··· Source data

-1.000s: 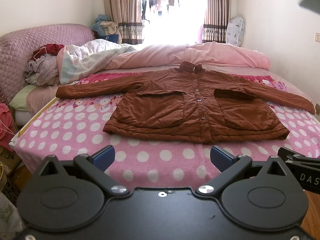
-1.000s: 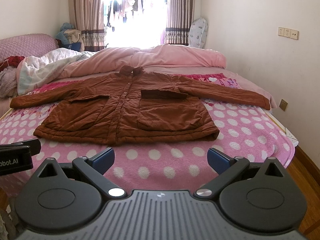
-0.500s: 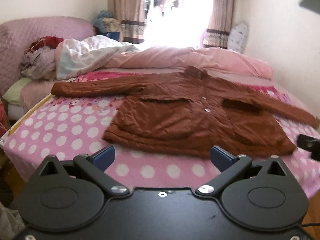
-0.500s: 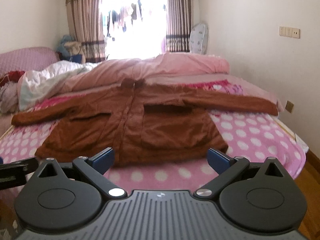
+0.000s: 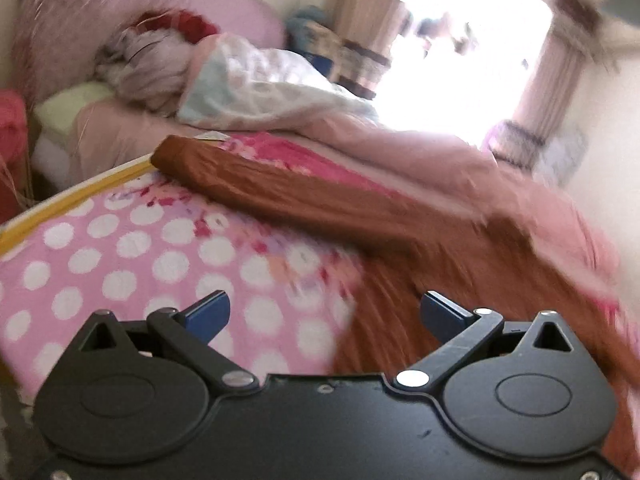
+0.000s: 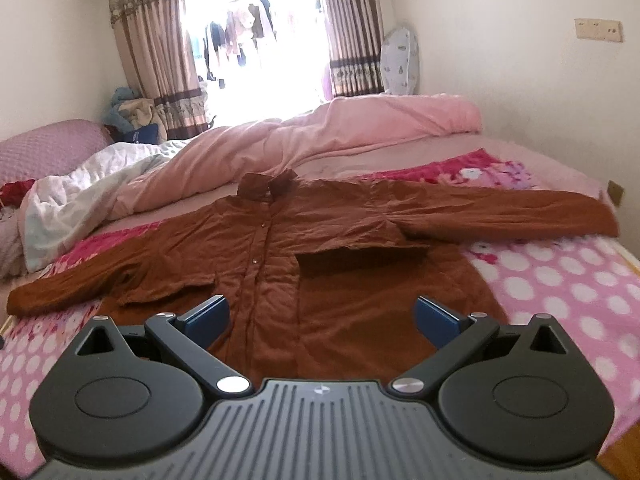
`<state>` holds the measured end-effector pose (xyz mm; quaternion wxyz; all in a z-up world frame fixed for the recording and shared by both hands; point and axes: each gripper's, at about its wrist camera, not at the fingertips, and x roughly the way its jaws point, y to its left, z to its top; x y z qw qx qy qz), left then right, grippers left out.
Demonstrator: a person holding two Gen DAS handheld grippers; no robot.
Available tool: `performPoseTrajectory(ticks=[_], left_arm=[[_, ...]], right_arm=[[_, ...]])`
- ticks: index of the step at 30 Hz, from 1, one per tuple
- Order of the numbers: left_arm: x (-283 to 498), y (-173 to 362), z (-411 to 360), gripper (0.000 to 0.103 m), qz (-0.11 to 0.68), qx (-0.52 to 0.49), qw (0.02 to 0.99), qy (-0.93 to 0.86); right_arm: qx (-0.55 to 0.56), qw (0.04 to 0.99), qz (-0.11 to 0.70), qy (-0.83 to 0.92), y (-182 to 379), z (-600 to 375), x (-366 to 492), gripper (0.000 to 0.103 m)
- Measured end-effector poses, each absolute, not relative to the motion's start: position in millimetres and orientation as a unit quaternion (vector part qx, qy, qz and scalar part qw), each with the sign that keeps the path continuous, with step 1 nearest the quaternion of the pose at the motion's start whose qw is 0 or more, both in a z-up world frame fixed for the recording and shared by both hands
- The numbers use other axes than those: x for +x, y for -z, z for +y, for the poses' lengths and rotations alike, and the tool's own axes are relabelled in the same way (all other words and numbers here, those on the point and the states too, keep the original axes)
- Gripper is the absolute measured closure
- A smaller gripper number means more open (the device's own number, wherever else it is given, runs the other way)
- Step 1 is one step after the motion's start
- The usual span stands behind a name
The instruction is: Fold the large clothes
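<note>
Brown jacket (image 6: 304,264) is lying spread flat across the bed (image 6: 560,288), cuffs nearing its side edges. Left gripper (image 5: 324,312) and right gripper (image 6: 322,314) are hovering released, empty. Risk: padded fabric slipping or bunching.

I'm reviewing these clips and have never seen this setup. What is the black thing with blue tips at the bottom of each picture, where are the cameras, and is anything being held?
No robot arm here: a person carries a two-finger gripper in each hand, and each gripper has a fisheye camera looking forward along its fingers. The black plates and blue fingertips are the grippers themselves: the left gripper in one picture, the right gripper in the other. Both are open and hold nothing. A brown padded jacket lies spread front-up on the pink polka-dot blanket, sleeves stretched sideways. The blurred left view faces one sleeve. A pink duvet is bunched behind.
</note>
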<state>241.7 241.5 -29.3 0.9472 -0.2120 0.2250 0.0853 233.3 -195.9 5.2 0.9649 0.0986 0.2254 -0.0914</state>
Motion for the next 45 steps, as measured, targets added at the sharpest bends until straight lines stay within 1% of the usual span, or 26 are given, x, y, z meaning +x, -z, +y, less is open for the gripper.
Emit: performPoseTrajectory(ticks=[5, 8, 12, 17, 19, 21, 22, 25, 26, 28, 29, 30, 31, 33, 35, 40, 45], left_arm=[[305, 45, 321, 0.003, 0.191, -0.302, 0.926, -0.121], [343, 58, 368, 0.003, 0.182, -0.350, 0.906, -0.157], [383, 75, 410, 0.004, 0.165, -0.368, 0.894, -0.196], [421, 101, 451, 0.005, 0.154, -0.431, 0.861, -0.220], [432, 109, 458, 0.014, 0.157, -0.442, 0.851, -0.235], [445, 116, 466, 0.040, 0.159, -0.448, 0.845, -0.247], [452, 117, 469, 0.042, 0.158, -0.445, 0.844, -0.253], [464, 119, 475, 0.042, 0.154, -0.452, 0.842, -0.249], [467, 119, 478, 0.045, 0.153, -0.455, 0.841, -0.250], [471, 119, 482, 0.057, 0.153, -0.460, 0.839, -0.247], [473, 120, 485, 0.068, 0.155, -0.465, 0.836, -0.247], [474, 121, 487, 0.077, 0.155, -0.468, 0.834, -0.247], [474, 121, 487, 0.080, 0.154, -0.469, 0.834, -0.244], [473, 115, 484, 0.089, 0.147, -0.466, 0.840, -0.238], [469, 104, 475, 0.092, 0.133, -0.460, 0.849, -0.222], [473, 54, 435, 0.092, 0.097, -0.452, 0.875, -0.145], [489, -7, 341, 0.092, 0.082, -0.423, 0.902, -0.017]], right_arm=[[0.084, 0.959, 0.252, 0.096, 0, -195, 296, 0.000], [0.073, 0.961, 0.251, 0.093, 4, -190, 330, 0.000], [0.056, 0.965, 0.243, 0.081, 14, -185, 371, 0.000], [0.048, 0.961, 0.262, 0.071, 27, -182, 407, 0.000], [0.050, 0.959, 0.269, 0.067, 32, -182, 417, 0.000], [0.052, 0.958, 0.275, 0.068, 37, -181, 425, 0.000], [0.052, 0.956, 0.280, 0.069, 40, -181, 429, 0.000], [0.054, 0.952, 0.292, 0.067, 46, -182, 439, 0.000], [0.053, 0.951, 0.296, 0.067, 47, -182, 444, 0.000], [0.052, 0.950, 0.300, 0.070, 50, -182, 449, 0.000], [0.052, 0.949, 0.302, 0.070, 52, -182, 450, 0.000], [0.052, 0.949, 0.304, 0.070, 53, -182, 453, 0.000], [0.054, 0.948, 0.305, 0.069, 53, -182, 453, 0.000], [0.055, 0.948, 0.306, 0.067, 55, -184, 455, 0.000], [0.052, 0.947, 0.308, 0.071, 55, -186, 455, 0.000], [0.059, 0.947, 0.308, 0.074, 51, -194, 449, 0.000], [0.069, 0.949, 0.298, 0.077, 42, -207, 434, 0.000]])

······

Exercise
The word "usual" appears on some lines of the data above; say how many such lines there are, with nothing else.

Answer for this exercise
2